### BRIEF:
Copy every line of the data in which the word "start" occurs.

══ GIVEN INFORMATION

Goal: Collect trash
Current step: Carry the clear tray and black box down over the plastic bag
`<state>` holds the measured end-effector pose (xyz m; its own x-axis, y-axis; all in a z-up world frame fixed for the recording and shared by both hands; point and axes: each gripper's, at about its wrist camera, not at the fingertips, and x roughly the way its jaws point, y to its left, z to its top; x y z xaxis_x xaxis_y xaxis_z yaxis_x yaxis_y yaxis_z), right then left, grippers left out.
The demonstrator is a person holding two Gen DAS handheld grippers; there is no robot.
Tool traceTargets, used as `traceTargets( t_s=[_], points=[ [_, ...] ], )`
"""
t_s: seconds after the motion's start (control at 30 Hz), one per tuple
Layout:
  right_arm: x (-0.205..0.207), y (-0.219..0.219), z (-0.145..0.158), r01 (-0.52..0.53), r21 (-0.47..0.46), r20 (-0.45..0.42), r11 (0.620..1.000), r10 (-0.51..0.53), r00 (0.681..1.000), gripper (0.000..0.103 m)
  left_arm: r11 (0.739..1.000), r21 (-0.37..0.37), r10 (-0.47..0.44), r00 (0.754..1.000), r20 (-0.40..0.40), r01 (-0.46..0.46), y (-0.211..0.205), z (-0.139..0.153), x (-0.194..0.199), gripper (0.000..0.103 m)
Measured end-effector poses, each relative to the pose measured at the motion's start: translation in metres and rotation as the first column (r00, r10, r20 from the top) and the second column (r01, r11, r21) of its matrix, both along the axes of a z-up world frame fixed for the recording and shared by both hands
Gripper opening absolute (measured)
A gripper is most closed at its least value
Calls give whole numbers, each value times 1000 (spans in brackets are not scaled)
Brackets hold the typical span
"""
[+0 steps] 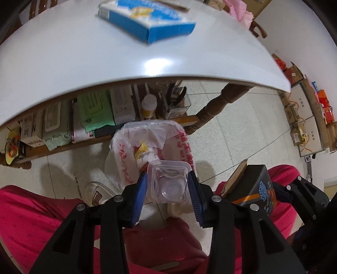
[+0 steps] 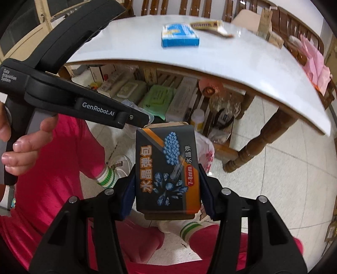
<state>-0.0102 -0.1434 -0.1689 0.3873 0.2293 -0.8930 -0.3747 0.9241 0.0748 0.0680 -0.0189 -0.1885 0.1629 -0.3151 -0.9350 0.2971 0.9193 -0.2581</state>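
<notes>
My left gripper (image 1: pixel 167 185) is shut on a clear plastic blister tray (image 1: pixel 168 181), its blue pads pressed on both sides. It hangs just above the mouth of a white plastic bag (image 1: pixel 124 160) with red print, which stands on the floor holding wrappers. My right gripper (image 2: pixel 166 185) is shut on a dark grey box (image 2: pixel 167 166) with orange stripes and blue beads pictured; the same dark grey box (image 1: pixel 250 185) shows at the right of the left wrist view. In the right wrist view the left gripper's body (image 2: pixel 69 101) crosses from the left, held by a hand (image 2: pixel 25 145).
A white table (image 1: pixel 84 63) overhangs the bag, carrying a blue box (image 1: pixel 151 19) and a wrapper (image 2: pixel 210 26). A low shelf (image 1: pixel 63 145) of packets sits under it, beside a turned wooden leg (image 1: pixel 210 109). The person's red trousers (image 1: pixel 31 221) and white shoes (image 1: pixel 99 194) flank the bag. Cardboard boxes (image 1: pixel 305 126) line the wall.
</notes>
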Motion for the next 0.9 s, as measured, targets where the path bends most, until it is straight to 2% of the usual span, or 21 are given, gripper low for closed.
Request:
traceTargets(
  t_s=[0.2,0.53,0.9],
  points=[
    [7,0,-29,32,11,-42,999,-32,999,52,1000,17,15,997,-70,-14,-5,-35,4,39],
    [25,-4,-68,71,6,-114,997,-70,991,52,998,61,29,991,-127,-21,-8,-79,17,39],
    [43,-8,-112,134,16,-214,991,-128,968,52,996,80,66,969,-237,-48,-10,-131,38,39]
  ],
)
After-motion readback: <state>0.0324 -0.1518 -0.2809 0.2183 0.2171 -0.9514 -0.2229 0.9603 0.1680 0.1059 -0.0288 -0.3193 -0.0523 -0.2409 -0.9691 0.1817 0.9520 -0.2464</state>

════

### RESULT OF THE TASK:
t_s: seconds after the motion's start (control at 30 Hz), one per tuple
Measured end-effector poses, each relative to the pose measured at the motion's start: translation in metres and rotation as the first column (r00, r10, r20 from the top) and the second column (r01, r11, r21) of its matrix, both along the axes of a z-up world frame fixed for the recording and shared by both hands

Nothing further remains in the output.